Like all New Years’ resolutions, they are usually broken. Of course, I am no exception. Again, I have broken my New Years’ resolution of getting this message to Brian Hirsch, the editor of this publication, on time. I have again broken my New Years’ resolution of writing an article for this publication (which is turning into an annual tradition). Despite raving to others about the excellence of the articles that the Quarterly publishes and the cogent analysis of the relevant appellate decisions from the preceding quarter, I have really done nothing to help out. In looking at the past issues to figure out how much to chastise myself for my inaction, I realized that almost every other member of the Board of Governors has written an article for this publication over the last several years.
Last Spring, in his Editor’s Note, Brian commented on how much family law has changed over his 30+ years in practice and that it showed no sign of slowing. “We all need to do what we can to keep up,” he reminded us. Brian’s comments point out two things. First, the practice of family law is varied and is constantly changing. Second, the Virginia Family Law Quarterly, and its predecessor, Family Law News, have been around a long time (in fact, this is the first issue of its 36th year). Such longevity could only be accomplished with the dedication of a guiding hand and volunteers providing well written articles and comments. We have the guiding hand of our editor but need the contributions of our membership to continue its important work.

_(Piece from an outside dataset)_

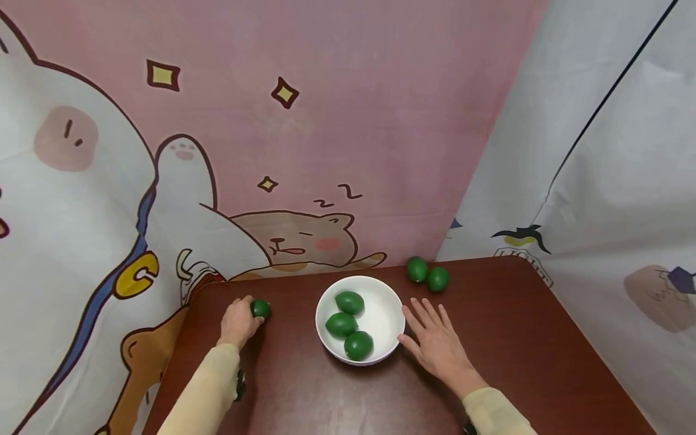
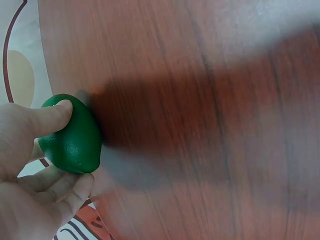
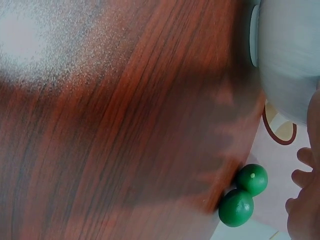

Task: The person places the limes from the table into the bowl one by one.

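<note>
Toward the table's left side my left hand (image 1: 238,322) grips a green lime (image 1: 261,309). In the left wrist view the thumb lies on one side of that lime (image 2: 75,137) and the curled fingers on the other. A white bowl (image 1: 388,308) stands mid-table with three green limes (image 1: 341,325) inside, grouped at its left. My right hand (image 1: 435,344) is beside the bowl's right rim, fingers spread and holding nothing; whether it touches the rim I cannot tell. In the right wrist view the bowl's outer wall (image 3: 290,55) shows next to part of that hand (image 3: 305,200).
Two more limes (image 1: 427,275) sit side by side at the table's back edge, right of the bowl. The dark red-brown wooden table (image 1: 293,393) meets a cartoon-printed cloth (image 1: 380,151) behind it. Pale cloth (image 1: 614,181) hangs along the right.
</note>
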Demonstrator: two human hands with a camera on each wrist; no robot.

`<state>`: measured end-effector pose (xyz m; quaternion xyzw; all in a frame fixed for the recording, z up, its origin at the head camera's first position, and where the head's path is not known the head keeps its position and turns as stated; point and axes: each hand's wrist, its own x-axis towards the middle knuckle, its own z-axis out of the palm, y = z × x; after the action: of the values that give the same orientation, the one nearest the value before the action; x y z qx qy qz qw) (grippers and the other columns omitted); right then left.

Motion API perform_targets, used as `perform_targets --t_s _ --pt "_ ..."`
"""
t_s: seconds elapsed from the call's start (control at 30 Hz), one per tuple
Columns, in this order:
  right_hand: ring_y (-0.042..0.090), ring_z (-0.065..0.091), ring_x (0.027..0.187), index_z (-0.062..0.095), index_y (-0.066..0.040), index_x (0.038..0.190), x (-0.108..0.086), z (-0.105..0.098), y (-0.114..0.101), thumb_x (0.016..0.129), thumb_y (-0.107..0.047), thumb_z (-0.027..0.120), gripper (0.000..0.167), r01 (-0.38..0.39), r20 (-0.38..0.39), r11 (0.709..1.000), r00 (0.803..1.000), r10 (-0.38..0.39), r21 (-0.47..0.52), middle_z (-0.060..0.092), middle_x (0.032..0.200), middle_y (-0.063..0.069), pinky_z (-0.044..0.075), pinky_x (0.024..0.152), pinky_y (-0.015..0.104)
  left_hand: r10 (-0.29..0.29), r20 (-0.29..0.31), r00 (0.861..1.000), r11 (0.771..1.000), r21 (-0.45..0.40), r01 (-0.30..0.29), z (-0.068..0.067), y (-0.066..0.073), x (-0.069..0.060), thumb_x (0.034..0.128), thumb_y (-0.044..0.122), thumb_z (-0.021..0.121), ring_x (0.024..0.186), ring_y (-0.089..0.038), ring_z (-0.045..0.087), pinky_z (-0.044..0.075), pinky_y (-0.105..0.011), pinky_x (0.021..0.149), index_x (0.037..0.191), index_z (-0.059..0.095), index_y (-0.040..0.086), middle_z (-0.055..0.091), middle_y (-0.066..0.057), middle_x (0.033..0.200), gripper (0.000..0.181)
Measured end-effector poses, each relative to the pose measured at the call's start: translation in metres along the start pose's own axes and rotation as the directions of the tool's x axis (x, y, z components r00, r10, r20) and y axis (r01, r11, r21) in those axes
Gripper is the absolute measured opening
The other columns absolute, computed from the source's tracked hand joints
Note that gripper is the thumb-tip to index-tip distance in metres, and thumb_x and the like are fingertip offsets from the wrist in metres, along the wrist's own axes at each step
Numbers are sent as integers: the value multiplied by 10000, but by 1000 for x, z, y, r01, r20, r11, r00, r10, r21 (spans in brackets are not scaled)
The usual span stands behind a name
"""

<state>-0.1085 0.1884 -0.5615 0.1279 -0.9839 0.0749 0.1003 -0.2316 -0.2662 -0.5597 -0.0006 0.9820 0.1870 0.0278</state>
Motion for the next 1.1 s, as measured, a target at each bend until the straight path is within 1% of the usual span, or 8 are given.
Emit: perform_targets --t_s 0.23,0.37,0.47,0.67,0.93,1.1 --pt "383 312 1525 473 -152 1565 0 -1 0 1003 -525 601 686 -18 30 1000 999 17 9 405 1625 144 197 1230 607 20 -30 999 1000 1 -20 3 8 -9 836 155 846 951 -417 632 541 -612 865 1290 624 -49 631 -271 1074 545" --pt "381 312 1526 477 -153 1563 0 -1 1 999 -534 603 692 -20 27 1000 999 20 10 413 1620 144 201 1228 611 31 -44 999 1000 -6 -31 5 11 -14 826 151 851 947 -417 632 544 -607 855 1275 637 -43 635 -262 1063 534" --pt "382 313 1525 478 -150 1561 0 0 1 997 -539 601 696 -19 27 1000 999 19 2 418 1616 145 211 1224 614 30 -56 998 1000 -8 -31 8 12 -16 818 151 857 955 -418 634 545 -602 858 1263 652 -28 639 -254 1064 522" --pt "380 301 1531 481 -142 1558 1 1 0 1005 -522 598 682 -30 32 999 999 30 22 408 1624 143 173 1237 609 39 -64 997 999 -8 -39 13 14 -22 816 158 866 942 -400 642 555 -599 840 1260 658 -13 640 -234 1055 519" --pt "377 286 1538 487 -136 1554 1 3 0 1016 -493 593 655 -39 34 998 999 37 44 404 1627 141 134 1244 605 65 -69 996 998 -9 -66 12 20 -33 813 138 866 956 -399 638 557 -588 819 1259 657 -20 635 -230 1063 518" --pt "378 284 1539 493 -130 1549 1 3 -1 1020 -479 592 642 -41 32 998 999 39 56 402 1627 143 120 1246 602 69 -88 994 997 -19 -71 13 21 -41 797 134 877 964 -403 639 557 -580 820 1248 672 -11 642 -223 1055 516"
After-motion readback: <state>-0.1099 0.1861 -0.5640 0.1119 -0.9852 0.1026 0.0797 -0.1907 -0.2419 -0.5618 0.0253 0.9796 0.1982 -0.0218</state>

Thus, when you are finalizing a brief where you have outlined your exhaustive research on a particular legal topic, think how easily that could be converted to an article for publication. Sharing that research beyond the confines of that one case could be beneficial to our fellow members and help with the continuing evolution of this area of practice. Indeed, an article would allow you to expand on the topic and address how it could apply in similar or even different situations. An article for this publication could also be based upon a discussion you are having with other lawyers while hanging around the courthouse, over lunch or around the office or an inspiration you may have when reading the Court of Appeals cases which come out every Tuesday morning. In all likelihood, you have relied on some of the points raised in prior articles and continuing that tradition can only help us keep up with the ever-changing landscape.
On a completely unrelated note, I want to thank our members who have taken the time to respond to surveys that the Board of Governors has conducted over the last couple of years, notably the surveys related to spousal support guidelines and the use of guardians ad litem. While they continue to be works in progress, we have received a lot of invaluable feedback from our members which will help the Board immensely in the future.
We plan to rely on our members in the future with more surveys – as well as to help continue the work of this fine publication by soliciting contributions (intellectual, not money).